#### Available data

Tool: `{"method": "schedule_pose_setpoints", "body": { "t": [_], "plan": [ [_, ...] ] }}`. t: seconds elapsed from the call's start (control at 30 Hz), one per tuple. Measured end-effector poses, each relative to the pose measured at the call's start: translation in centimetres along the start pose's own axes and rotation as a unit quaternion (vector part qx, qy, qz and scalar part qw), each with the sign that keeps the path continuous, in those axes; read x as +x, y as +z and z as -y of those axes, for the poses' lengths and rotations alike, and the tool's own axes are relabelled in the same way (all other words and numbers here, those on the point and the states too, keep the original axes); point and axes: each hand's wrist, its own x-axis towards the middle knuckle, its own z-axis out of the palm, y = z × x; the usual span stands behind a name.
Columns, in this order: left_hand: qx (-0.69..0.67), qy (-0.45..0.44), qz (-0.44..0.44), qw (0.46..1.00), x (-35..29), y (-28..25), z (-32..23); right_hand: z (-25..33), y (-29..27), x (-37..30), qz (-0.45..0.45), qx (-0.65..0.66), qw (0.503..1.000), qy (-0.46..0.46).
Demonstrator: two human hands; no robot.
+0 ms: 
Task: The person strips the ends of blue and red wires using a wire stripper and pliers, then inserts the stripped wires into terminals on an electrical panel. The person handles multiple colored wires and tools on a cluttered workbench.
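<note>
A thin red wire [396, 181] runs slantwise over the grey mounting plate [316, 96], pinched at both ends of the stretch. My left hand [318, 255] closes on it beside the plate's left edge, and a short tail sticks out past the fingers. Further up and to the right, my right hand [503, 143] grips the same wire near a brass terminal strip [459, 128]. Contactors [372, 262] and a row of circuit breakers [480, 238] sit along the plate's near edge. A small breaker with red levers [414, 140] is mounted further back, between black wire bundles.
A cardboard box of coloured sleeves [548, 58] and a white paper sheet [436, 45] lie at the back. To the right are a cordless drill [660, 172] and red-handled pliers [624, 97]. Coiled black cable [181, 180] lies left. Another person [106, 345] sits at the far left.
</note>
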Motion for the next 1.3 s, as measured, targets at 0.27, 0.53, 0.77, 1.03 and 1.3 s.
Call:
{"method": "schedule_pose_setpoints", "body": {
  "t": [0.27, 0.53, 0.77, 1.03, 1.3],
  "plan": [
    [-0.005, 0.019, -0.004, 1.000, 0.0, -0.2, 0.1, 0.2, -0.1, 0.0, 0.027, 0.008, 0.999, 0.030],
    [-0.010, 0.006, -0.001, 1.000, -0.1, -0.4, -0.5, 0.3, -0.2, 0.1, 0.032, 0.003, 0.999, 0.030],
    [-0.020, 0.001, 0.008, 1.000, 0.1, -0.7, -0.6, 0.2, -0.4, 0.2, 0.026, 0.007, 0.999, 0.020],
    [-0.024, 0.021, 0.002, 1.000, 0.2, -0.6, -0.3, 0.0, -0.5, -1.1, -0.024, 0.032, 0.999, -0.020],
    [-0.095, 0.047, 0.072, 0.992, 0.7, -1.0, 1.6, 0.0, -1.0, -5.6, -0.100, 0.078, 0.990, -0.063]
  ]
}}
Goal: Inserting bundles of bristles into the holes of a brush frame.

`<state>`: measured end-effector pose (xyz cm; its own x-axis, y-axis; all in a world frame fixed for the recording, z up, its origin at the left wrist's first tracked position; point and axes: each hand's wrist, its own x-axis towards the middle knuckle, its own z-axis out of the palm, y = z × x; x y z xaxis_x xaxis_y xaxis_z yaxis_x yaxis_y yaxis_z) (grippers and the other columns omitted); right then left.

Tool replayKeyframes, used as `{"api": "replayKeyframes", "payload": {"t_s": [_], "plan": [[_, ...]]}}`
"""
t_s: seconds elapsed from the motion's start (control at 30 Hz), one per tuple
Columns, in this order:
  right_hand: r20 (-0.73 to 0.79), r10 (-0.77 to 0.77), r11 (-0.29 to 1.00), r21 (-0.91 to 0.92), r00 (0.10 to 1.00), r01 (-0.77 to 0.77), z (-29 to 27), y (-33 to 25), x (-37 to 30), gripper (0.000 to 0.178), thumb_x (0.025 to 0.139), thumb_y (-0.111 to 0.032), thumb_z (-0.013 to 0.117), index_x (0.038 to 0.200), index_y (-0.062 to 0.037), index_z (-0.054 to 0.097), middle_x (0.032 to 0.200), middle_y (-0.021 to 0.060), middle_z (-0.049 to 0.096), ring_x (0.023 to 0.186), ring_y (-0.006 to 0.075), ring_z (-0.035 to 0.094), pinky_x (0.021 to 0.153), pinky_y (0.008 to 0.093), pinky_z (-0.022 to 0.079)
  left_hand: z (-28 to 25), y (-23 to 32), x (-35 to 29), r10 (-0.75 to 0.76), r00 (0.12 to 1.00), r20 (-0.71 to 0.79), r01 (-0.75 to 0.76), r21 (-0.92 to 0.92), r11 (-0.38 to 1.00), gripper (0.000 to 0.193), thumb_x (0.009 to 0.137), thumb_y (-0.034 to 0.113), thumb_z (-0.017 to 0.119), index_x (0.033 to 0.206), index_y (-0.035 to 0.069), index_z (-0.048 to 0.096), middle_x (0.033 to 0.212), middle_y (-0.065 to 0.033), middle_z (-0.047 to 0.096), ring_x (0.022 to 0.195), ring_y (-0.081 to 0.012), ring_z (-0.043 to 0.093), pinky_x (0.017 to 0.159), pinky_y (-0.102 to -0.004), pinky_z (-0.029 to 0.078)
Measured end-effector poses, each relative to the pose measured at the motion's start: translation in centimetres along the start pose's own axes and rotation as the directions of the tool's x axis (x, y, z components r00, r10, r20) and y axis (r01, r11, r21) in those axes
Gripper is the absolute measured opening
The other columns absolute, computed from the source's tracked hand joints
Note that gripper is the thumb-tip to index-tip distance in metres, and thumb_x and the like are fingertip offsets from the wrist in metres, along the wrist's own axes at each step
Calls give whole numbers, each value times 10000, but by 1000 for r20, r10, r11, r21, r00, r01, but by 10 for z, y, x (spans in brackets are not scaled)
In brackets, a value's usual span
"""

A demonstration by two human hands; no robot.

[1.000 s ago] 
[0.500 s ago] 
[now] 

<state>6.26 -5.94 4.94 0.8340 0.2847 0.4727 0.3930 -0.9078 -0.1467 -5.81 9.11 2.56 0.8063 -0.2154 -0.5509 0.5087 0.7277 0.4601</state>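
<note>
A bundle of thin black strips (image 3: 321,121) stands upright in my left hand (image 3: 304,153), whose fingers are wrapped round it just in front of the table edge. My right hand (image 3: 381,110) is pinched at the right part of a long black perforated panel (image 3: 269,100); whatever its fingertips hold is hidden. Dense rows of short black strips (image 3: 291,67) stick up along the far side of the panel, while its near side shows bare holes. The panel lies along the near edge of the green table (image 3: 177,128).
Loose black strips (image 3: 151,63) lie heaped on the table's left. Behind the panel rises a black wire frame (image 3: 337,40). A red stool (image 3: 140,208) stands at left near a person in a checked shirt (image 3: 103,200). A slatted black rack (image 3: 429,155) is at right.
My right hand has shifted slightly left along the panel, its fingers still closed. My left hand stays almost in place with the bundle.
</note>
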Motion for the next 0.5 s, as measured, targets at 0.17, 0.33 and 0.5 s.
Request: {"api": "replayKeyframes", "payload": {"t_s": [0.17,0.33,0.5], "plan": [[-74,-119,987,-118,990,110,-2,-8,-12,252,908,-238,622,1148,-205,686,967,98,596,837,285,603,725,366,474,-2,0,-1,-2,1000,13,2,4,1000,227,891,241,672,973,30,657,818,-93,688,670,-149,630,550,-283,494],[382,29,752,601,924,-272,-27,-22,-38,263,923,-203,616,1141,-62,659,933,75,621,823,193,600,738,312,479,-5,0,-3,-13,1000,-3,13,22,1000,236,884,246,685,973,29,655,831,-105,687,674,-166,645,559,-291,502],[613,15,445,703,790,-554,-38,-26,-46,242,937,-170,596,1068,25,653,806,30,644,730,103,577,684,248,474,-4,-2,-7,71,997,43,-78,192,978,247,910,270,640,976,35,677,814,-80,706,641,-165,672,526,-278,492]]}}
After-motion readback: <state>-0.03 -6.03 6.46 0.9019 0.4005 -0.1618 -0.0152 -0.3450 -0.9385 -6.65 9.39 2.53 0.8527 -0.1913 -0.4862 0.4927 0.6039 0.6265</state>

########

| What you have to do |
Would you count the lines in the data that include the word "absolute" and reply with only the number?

| Answer box |
2